Spätestens bei der Eröffnungsrede des Aserbaidschanischen Botschafters Parviz Shahbazov wusste man, worum es an dem Abend wirklich geht: Von einem Wirtschaftswunderland war da die Rede, von einer starken Verbindung mit Deutschen (deren Alltag als Immigranten die Fotoausstellung, begleiten von einem sehr großen aber erstaunlich inhaltsarmen Katalog dokumentieren sollte), von den ersten Europaspielen in Baku 2015 und von armenischen Aggressionen gegenüber Aserbaidschan. All das, während nur ein paar Meter weiter Chaoten und Rechtsradikale ein patriotisches Europa ausriefen. Vom sächsischen Protokoll fehlte jede Spur: Politik und Wirtschaft waren weder auf der Bühne noch im Saal vertreten. Nur ein einsamer Dresdner Hochschulrektor saß etwas versteckt, aber sichtlich vergnügt über den kuriosen Abend, in der letzten Stuhlreihe.
Das Aserbaidschanische Kammerorchester klang nicht zuletzt aufgrund der wunderbaren Albertinum-Akustik sauber, aber seltsam unbedeutend. Während Fuad Ibrahimov mit einer Mischung aus Lässigkeit, Pathos und Genauigkeit dem kleinen Klangkörper wenigstens ein kleines Feuerwerk herauszukitzeln versuchte, schleppten sich die Musiker klanglich sauber, aber ohne jeglicher Begeisterung durch das Programm. Es war Ihnen auch nicht zu verübeln: 20 kurze Musikschnipsel von Gara Garayev, Tofig Guliyev, oder Azär Rzayev ließen nicht unbedingt Raum für Spannungsbögen. Die Solisten, allesamt in Volkstracht, spielten in Begleitung des Orchesters Instrumente wie Balaban und Chanändä. Ungewöhnlich, und so fröhlich, dass man sich beim Grinsen und Mitwippen erwischte. So richtig ging alles aber nicht zusammen: als die Bizet-Habanera und ein paar Italienische Schlager erklangen, versanken einige Gäste tief in ihren Sesseln, während der eben noch sehr vergnügte Rektor schnell und unauffällig den Saal verließ. Zu viel ist zu viel!

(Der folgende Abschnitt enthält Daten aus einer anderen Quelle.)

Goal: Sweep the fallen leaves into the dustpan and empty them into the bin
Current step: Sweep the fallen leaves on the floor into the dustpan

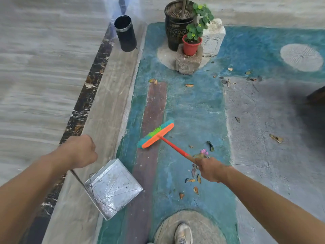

Fuad Ibrahimov aber kann noch viel mehr. Der 1982 in Schuscha geborene Musiker spielte bereits mit 15 Jahren als Bratschist im staatlichen Symphonieorchester. Dass er nach seinem Instrumentalstudium anschließend noch in Köln Dirigieren studierte und 2011 mit Bestnote abschloss, ist ein Gewinn für die Musikwelt. Sein Dirigat ist ambitioniert, seine Gestik klar, die Freude am Musizieren steht ihm ins Gesicht geschrieben. Er nimmt das Konzert mit Humor, fordert das Orchester heraus und gewinnt die Herzen mit eleganter Einfachheit und Charme. Das Publikum dankte es ihm mit tobendem Beifall und standing ovations. Dass Ibrahimov, der zwischen Deutschland und Aserbaidschan pendelt, auch gerne mal ein anderes Orchester in Dresden dirigieren würde, daraus macht er bei einem kurzen Gespräch nach dem Konzert kein Geheimnis. Am liebsten natürlich die Staatskapelle. Wenn man ihn, den frischen, energischen jungen Mann erlebt, dann erscheint das gar nicht so unwahrscheinlich.
Am Ausgang gibt es zum Mitnehmen Märchen, Kochbücher und selbstverständlich der Ausstellungskatalog. Die Hostessen sind im Verteilfieber: „Noch ein Kochbuch für Ihre Frau?“ Auch wenn die Ausstellung im Albertinum schon am nächsten Morgen wieder abgereist ist, und auch wenn der ganze Abend zwischen Politik, Kultur und Edelmäzenen einen seltsamen Beigeschmack hinterlässt, so muss ich doch immer daran zurück denken: Wenn morgens mein Blick von der Tageszeitung, die von Finanzierungslücken am Theater Plauen-Zwickau berichtet, auf die goldbedruckte Tüte neben meinem Schreibtisch fällt.